8

In Python on a GNU/Linux system, what's the fastest way to recursively scan a directory for all .MOV or .AVI files, and to store them in a list?

Keith Pinson
  • 7,835
  • 7
  • 61
  • 104
ensnare
  • 40,069
  • 64
  • 158
  • 224
  • 1
    Fastest probably involves writing extension to use native code. But do you really want that? – David Heffernan Dec 24 '11 at 17:28
  • Even if you don't want to do that, depending on how many files and directories we're talking about, it might be faster to execute the external `find` command than processing the results of `os.walk()`. But if the `os.walk()` solution is fast enough, it is more elegant and easy to understand/edit. – Michael Hoffman Dec 24 '11 at 17:37

8 Answers8

7

You can use os.walk() for recuresive walking and glob.glob() or fnmatch.filter() for file matching:

Check this answer

Community
  • 1
  • 1
Aleksandra Zalcman
  • 3,352
  • 1
  • 19
  • 19
7

I'd use os.walk to scan the directory, os.path.splitext to grab the suffix and filter them myself.

suffixes = set(['.AVI', '.MOV'])
for dirpath, dirnames, filenames in os.walk('.'):
    for f in filenames:
        if os.path.splitext(f)[1] in suffixes:
            yield os.path.join(dirpath, f)
  • This is probably the best solution because it can be easily adapted to enforce case-insensitive matching. – ekhumoro Dec 24 '11 at 19:49
4

Example for a list of files in current directory.
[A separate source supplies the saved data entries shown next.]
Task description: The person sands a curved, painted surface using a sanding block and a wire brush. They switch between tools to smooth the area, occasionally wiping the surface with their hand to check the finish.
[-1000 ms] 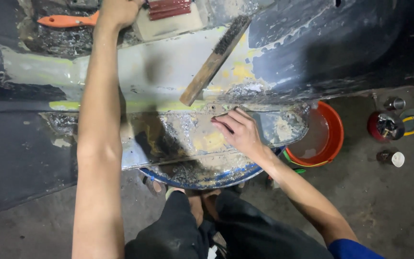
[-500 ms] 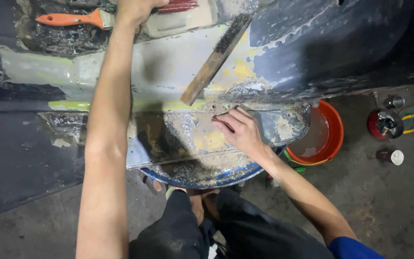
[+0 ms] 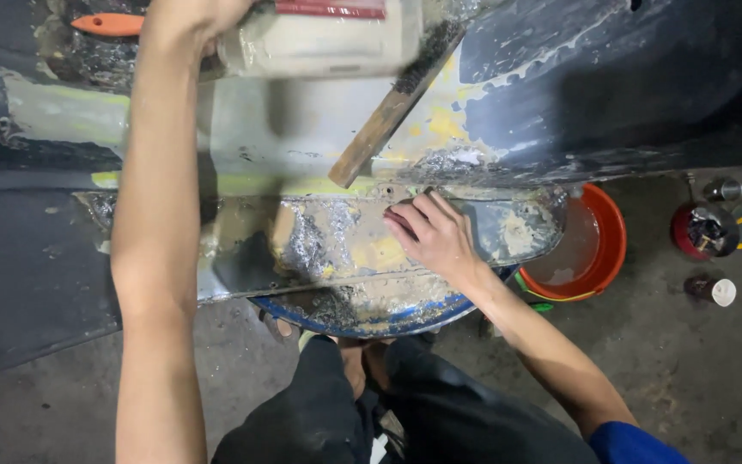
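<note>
At the top edge of the view, our left hand (image 3: 189,19) reaches up and closes around a pale rectangular container (image 3: 324,43) with a red strip along its upper side; the fingers themselves are cut off by the frame, so we cannot tell how firmly they clamp it. The container sits against the upper part of the body panel (image 3: 302,120), a grey curved sheet with yellow-green filler patches. Just left of that hand lies an orange-handled brush (image 3: 106,24) on the dark, dirty surface.

Below, our right hand (image 3: 434,234) rests flat and open on the lower lip of the panel, fingers spread slightly and pointing left, touching the rough silvery sanded area (image 3: 319,241). It holds nothing.

A wooden stick (image 3: 392,112), its upper end dark with residue, leans diagonally on the panel between the two hands, its lower end just above the right fingertips.

Under the panel lip, a blue-rimmed round tub (image 3: 362,314) shows, crusted with grey matter. An orange bucket (image 3: 607,249) stands on the concrete floor to the right, near a red can (image 3: 699,232) and a small white-capped bottle (image 3: 713,290).
</note>
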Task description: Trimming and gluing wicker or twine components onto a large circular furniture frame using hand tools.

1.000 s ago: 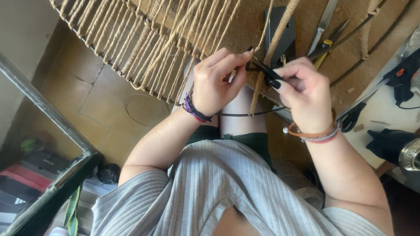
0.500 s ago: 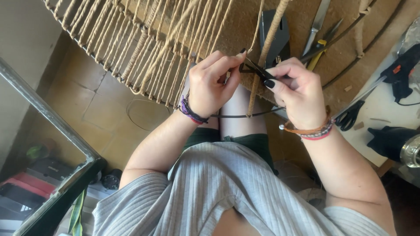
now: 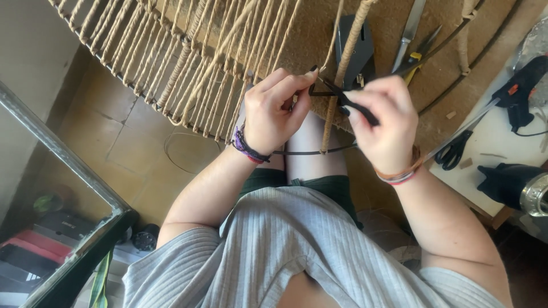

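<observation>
Right at the middle of my view, a thin black strip is pinched between both hands, just in front of a rope-wrapped rod that runs up and down through a round wire frame. My left hand is closed, thumb and forefinger tips pressed on the strip's near end, where it comes to a small pointed loop. My right hand is curled shut around the strip's other end, which slants down and to the right under the fingers. I cannot tell whether the strip passes around the rod or only lies against it.

Both hands hover above my bare knees. Left of the rod, many strands of tan cord are strung side by side across the frame, slanting down to its dark wire rim. A purple bracelet sits on the left wrist, a thin orange band on the right.

Behind the hands, a dark stapler-like tool lies on a brown board, with pliers just beside it. Further right, a white table carries black scissors and a black glue gun. To my left a glass-topped table's dark edge crosses over the tiled floor.
</observation>
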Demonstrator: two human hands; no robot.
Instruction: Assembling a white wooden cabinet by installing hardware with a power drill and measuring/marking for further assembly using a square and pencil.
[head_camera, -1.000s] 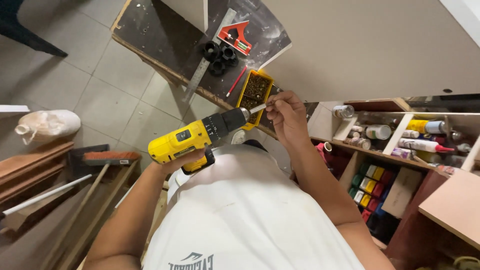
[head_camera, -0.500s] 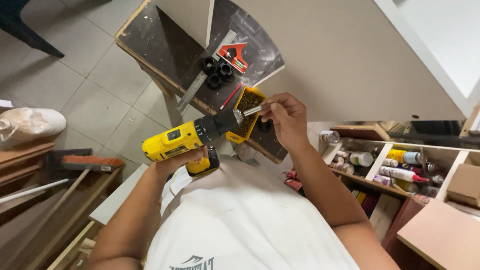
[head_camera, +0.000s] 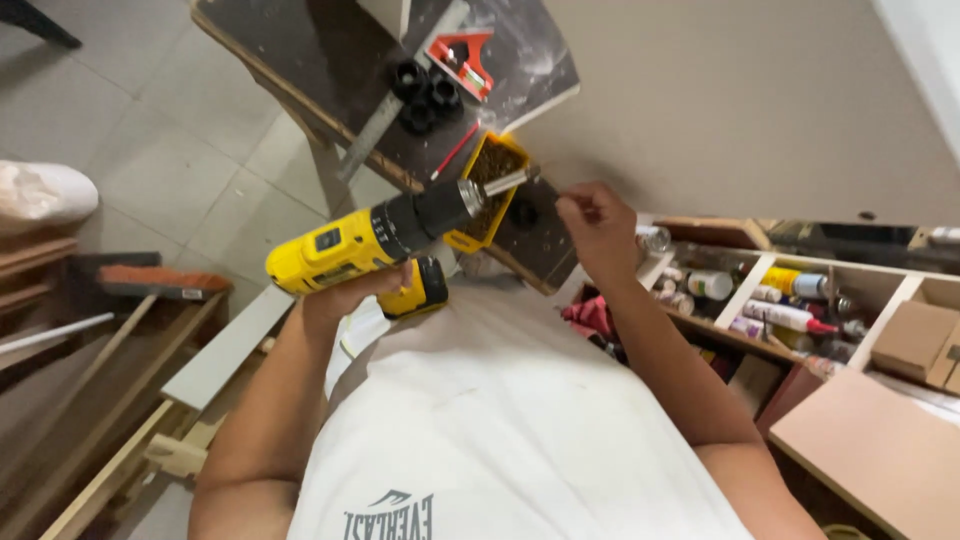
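Since the earlier frame, the right hand (head_camera: 598, 222) has been drawn back from the bit (head_camera: 512, 180), which is now left bare. The yellow drill (head_camera: 375, 243) is held level at chest height, gripped at its handle by the left hand (head_camera: 350, 292), its chuck over the yellow screw tray (head_camera: 487, 190) on the dark worktop (head_camera: 330, 60). The right fingers are pinched shut; whether a screw is between them cannot be told. Any screw is best seated squarely on the bit, with the drill kept steady.
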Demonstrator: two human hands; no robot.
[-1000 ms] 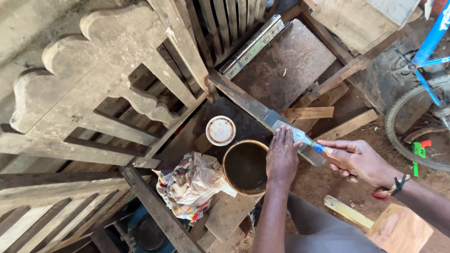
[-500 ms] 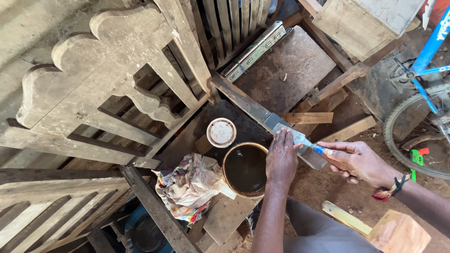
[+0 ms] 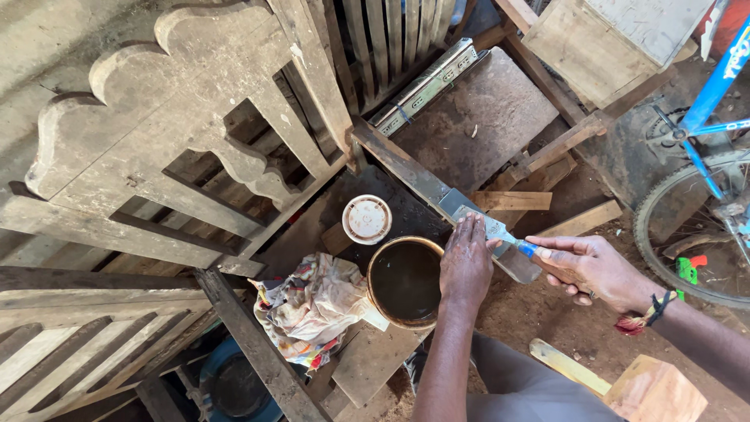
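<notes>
Beside tin point(image 3: 405, 281) | hands: left point(image 3: 466, 262) presses blade point(image 3: 478, 221) | right point(image 3: 587, 268) grips handle

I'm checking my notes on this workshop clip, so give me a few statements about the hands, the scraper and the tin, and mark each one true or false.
1. The right hand holds a scraper by its blue handle. True.
2. The left hand rests inside the open tin. False: its fingers press on the scraper's blade, beside the tin.
3. The tin holds a dark liquid. True.
4. The round white lid sits on top of the tin. False: it lies apart, on the dark board behind the tin.
5. A crumpled patterned rag lies next to the tin. True.
</notes>
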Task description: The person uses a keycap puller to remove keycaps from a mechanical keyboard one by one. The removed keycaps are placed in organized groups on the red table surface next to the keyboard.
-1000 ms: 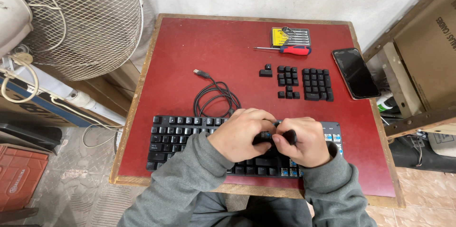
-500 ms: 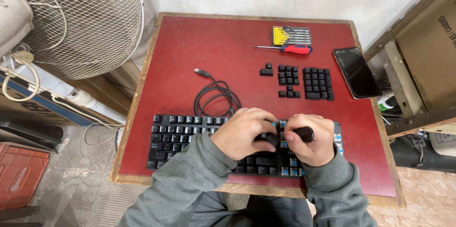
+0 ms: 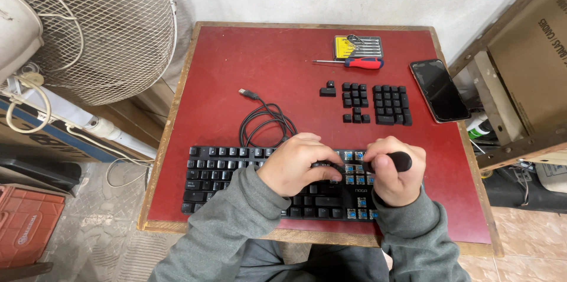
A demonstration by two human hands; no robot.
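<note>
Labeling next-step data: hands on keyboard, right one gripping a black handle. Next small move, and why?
Probably carry the tool in the right hand over to the pulled keycaps. It sits lifted above bare blue switches, while the left hand steadies the keyboard. Whether it holds a cap is hidden.

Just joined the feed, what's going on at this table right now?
A person sits at a red table with both hands on a black keyboard. The left hand rests on the keys; the right hand grips a black tool handle over exposed blue switches. Removed keycaps lie grouped farther up, near a screwdriver and phone.
</note>
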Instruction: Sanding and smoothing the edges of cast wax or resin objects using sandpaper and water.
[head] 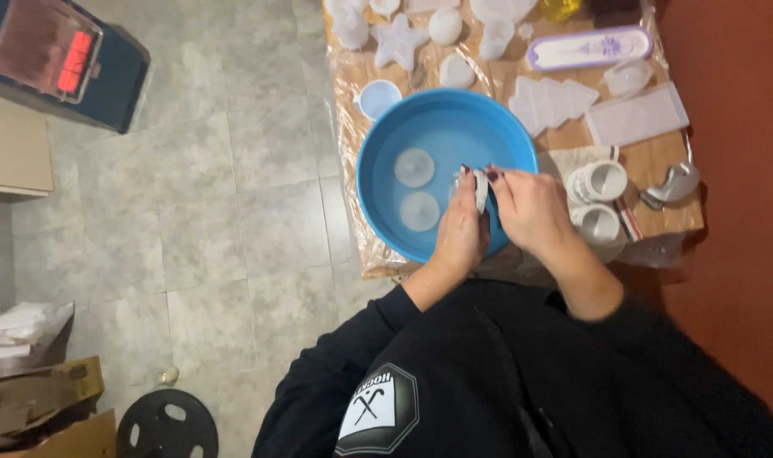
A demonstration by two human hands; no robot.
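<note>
While both hands meet over the near right part of the round blue plastic basin (pixel 378 170), a small translucent whitish mould piece (pixel 479 188) sits pinched between them, held just above the water. The left hand (pixel 461 233) curls around it from the near side, fingers pressed onto its lower edge, and the right hand (pixel 530 210) closes on it from the right, dark-nailed fingertips (pixel 493 176) pressed to its top rim. What exact shape the piece has cannot be told, since the fingers cover most of it.

Inside the basin, left of the hands, two pale round translucent discs (pixel 414 167) lie under the shallow water, one beyond the other and close together.

Touching the basin's far left rim stands a small white round cup (pixel 376 97). Beyond the basin lie a white star-shaped silicone mould (pixel 399 42) and a white heart-shaped mould (pixel 456 73). Beyond the basin to the right lie a white tree-shaped silicone mould (pixel 552 103), a clear rectangular flat mould (pixel 636 116) and an oblong tray with a purple rim (pixel 588 47). Right of the basin, near the right hand, sit two white ring-shaped rolls (pixel 598 181), and further right a grey metal curved tool (pixel 673 185).

All of these rest on a wooden table covered with crinkled clear plastic sheet (pixel 346 127). Left of the basin, well apart, is the grey tiled floor (pixel 191 195).
</note>
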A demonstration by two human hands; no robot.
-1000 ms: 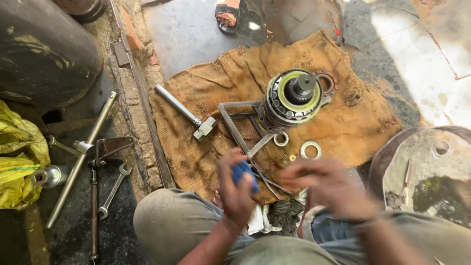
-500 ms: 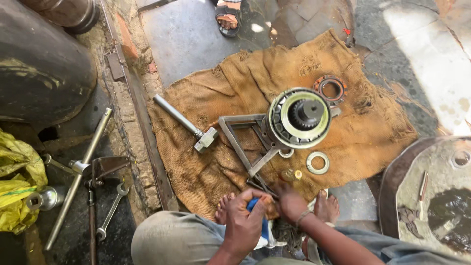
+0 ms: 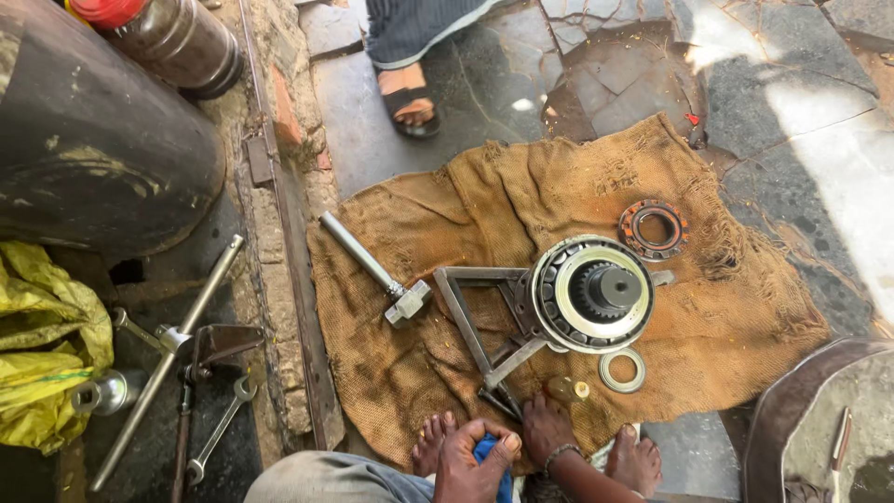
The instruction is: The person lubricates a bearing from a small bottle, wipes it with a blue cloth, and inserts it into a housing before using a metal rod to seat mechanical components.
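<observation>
Left hand (image 3: 475,461) grips a blue cloth (image 3: 492,466) at the near edge; right hand (image 3: 545,428), fingers spread, rests on the sacking (image 3: 447,214) beside the puller frame (image 3: 484,326). Wiping step appears underway; the hub (image 3: 591,293) lies farther off, untouched.

Open sacking (image 3: 484,205) is left bare at the far left and far middle of the cloth, where a hand could be passed freely. The middle is blocked by the hub (image 3: 591,293) and its metal frame (image 3: 470,321); the hammer (image 3: 372,268) is laid across the left part. Near the right, small rings (image 3: 621,370) and a bearing (image 3: 654,229) are scattered. The near edge is crowded by bare feet (image 3: 433,442), the left hand (image 3: 475,456) and the right hand (image 3: 545,427)
</observation>
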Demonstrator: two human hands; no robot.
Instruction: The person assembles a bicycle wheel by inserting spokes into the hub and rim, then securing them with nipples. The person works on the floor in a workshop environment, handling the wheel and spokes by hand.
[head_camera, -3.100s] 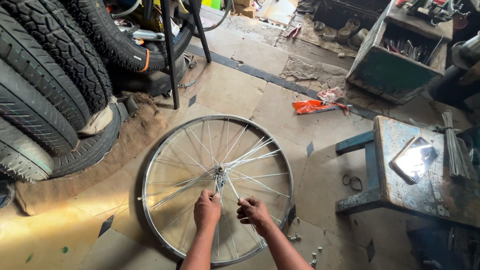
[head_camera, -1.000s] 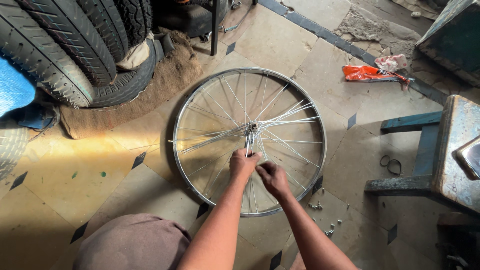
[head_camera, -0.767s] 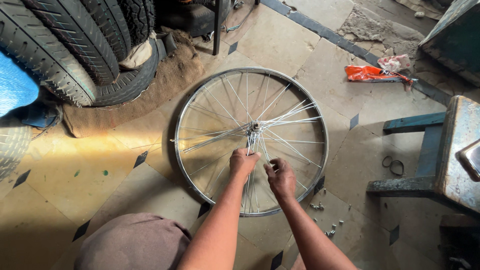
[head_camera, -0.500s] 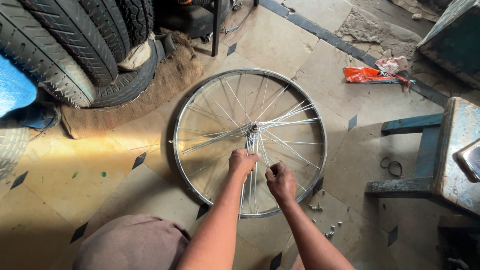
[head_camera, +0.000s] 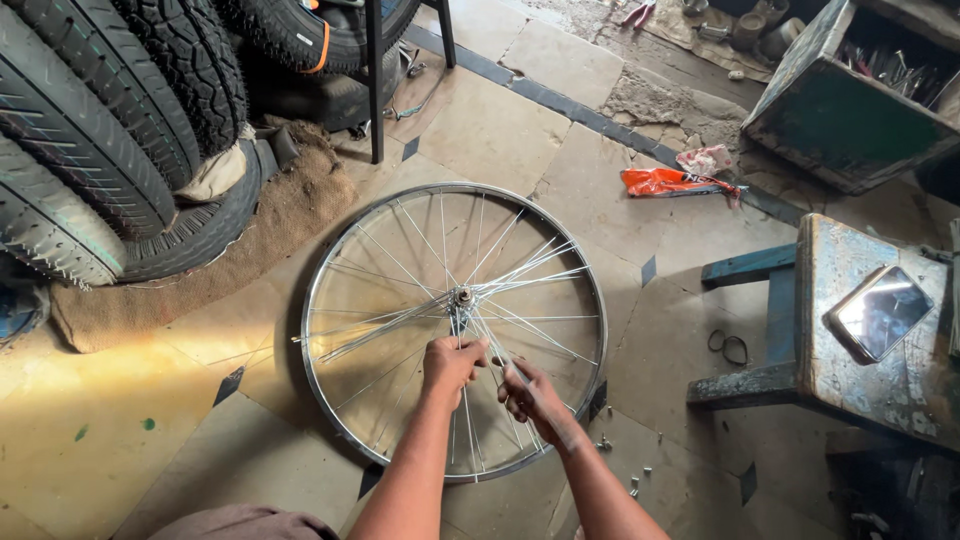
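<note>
You are sitting over a floor of tan stone slabs (head_camera: 500, 130), with warm light pooling at your left. Black tyres (head_camera: 90, 130) are leaning in a stack over burlap matting (head_camera: 270, 240). A worn blue stool (head_camera: 850, 330) is standing at your right, a green metal toolbox (head_camera: 850, 110) lying beyond it.
</note>
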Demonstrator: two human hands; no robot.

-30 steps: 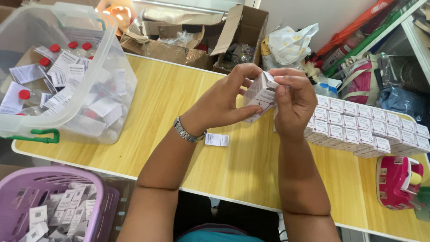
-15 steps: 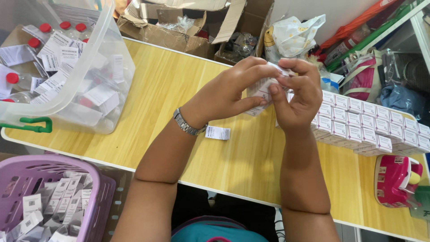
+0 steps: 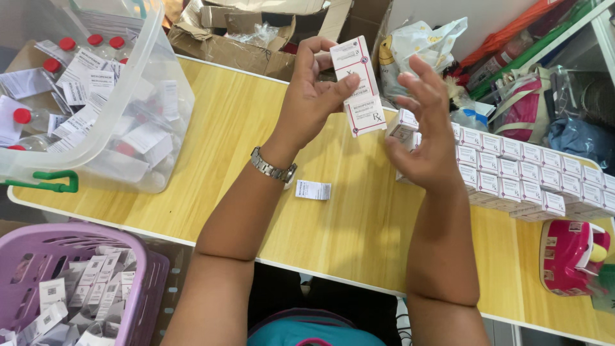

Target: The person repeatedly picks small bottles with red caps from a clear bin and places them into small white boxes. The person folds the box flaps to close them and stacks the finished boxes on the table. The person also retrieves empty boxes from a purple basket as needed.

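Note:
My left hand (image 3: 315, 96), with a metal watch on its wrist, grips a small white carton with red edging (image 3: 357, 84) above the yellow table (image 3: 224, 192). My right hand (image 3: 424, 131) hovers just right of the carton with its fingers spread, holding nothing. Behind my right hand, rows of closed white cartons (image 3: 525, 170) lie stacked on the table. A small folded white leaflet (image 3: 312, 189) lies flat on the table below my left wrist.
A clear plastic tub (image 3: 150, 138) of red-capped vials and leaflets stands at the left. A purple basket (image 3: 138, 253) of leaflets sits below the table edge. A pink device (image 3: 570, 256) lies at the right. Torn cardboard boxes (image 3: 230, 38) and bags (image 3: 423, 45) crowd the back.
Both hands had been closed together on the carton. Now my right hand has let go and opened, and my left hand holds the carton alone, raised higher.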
You can expand this for specific paths.

import glob
movlist = glob.glob('*.mov')
milancurcic
  • 6,202
  • 2
  • 34
  • 47
3
pattern = re.compile('.*\.(mov|MOV|avi|mpg)$')

def fileList(source):
   matches = []
   for root, dirnames, filenames in os.walk(source):
       for filename in filter(lambda name:pattern.match(name),filenames):
           matches.append(os.path.join(root, filename))
   return matches
Jhonathan
  • 1,611
  • 2
  • 13
  • 24
  • The [fnmatch](http://docs.python.org/library/fnmatch.html#module-fnmatch) module only supports very simple glob patterns, so your filter won't work. – ekhumoro Dec 24 '11 at 19:46
  • @ekhumoro if it works, symbols ([],.,?, *, ()) are allowed to glob, python test code and see which works – Jhonathan Dec 24 '11 at 20:01
  • Your pattern is equivalent to `*.[movMOVaipg()]`. This will match, for example, `*.i`, `*.a`, `*.M`, etc, but _not_ `*.MOV`, `*.avi`, etc. Try it for youself! – ekhumoro Dec 24 '11 at 20:21
2

From Python 3.12 onwards, it is possible to use Path.walk of the module pathlib.

By using Path objects instead of string representation of paths, this module makes easier to combine paths, and it allow to use the property .suffix

from pathlib import Path


suffixes = set(['.AVI', '.MOV'])
files_with_suffix = list()

for root, dirs, files in Path(".").walk():
    for file in files:
        if file.suffix in suffixes:
            files_with_suffix.append(root / file)
Jundiaius
  • 6,214
  • 3
  • 30
  • 43
2

I suggest the use of os.walk and a carefully reading of its documentation.

This may be a one liner approach:

[f for root,dirs,files in os.walk('/your/path') for f in files if is_video(f)]

Where in is_video you check your extensions.

Rik Poggi
  • 28,332
  • 6
  • 65
  • 82
1

Python 2.x:

import os

def generic_tree_matching(rootdirname, filterfun):
    return [
        os.path.join(dirname, filename)
        for dirname, dirnames, filenames in os.walk(rootdirname)
        for filename in filenames
        if filterfun(filename)]

def matching_ext(rootdirname, extensions):
    "Case sensitive extension matching"
    return generic_tree_matching(
        rootdirname,
        lambda fn: fn.endswith(extensions))

def matching_ext_ci(rootdirname, extensions):
    "Case insensitive extension matching"
    try:
        extensions= extensions.lower()
    except AttributeError: # assume it's a sequence of extensions
        extensions= tuple(
            extension.lower()
            for extension in extensions)
    return generic_tree_matching(
        rootdirname,
        lambda fn: fn.lower().endswith(extensions))

Use either matching_ext or matching_ext_ci with arguments the root folder and an extension or a tuple of extensions:

>>> matching_ext(".", (".mov", ".avi"))
tzot
  • 92,761
  • 29
  • 141
  • 204
0

You can also use pathlib for this.

from pathlib import Path

files_mov = list(Path(path).rglob("*.MOV"))
H. Sánchez
  • 566
  • 6
  • 14